▶ [Task]: Retype word for word the first line of the listing and each line after it up to the line with "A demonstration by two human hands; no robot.", with the pictures taken out.

--------

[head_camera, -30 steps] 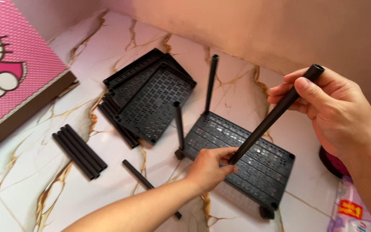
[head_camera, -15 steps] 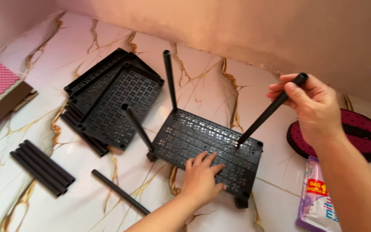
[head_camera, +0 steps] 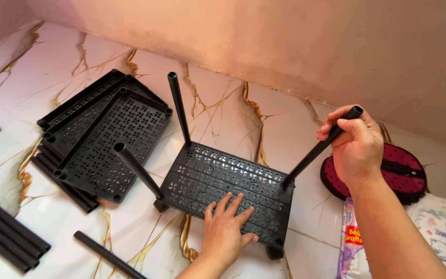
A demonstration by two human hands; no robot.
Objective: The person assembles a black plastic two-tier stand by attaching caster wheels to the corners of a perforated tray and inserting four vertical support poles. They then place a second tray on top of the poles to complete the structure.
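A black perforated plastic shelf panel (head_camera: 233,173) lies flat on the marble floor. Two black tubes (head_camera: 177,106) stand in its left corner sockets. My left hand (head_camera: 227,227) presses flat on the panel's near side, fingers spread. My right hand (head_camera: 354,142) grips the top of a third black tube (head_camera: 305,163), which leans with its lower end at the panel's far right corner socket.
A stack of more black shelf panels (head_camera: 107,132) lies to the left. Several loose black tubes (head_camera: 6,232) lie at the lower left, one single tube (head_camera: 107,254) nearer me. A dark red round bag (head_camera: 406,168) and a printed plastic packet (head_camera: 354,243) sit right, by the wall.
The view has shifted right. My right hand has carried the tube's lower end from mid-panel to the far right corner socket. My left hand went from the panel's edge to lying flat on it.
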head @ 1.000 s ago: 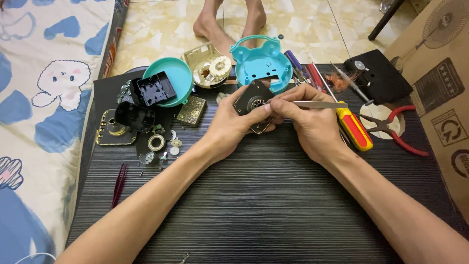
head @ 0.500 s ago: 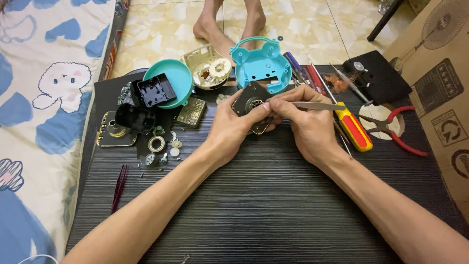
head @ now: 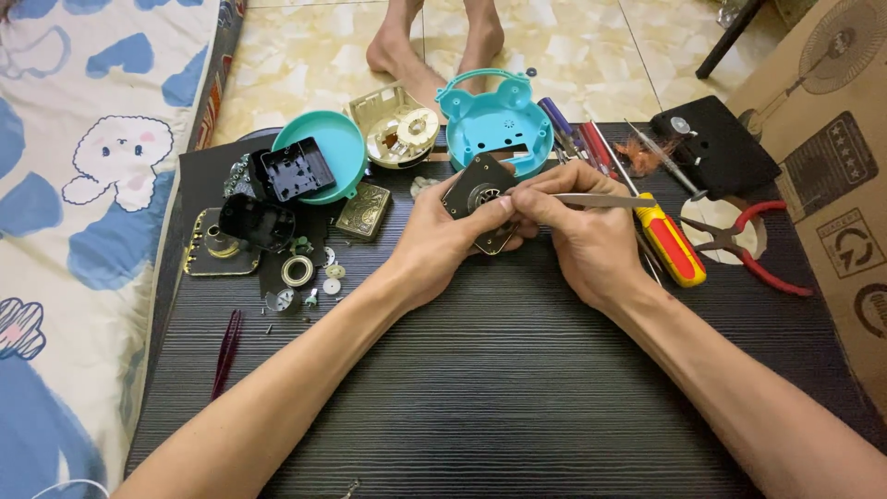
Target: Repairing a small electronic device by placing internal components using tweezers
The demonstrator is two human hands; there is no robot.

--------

▶ [Exercise output]:
[head_camera, -30 steps] 
[head_camera, -15 steps] 
[head_camera, +0 steps] 
A demonstration by two human hands; no robot.

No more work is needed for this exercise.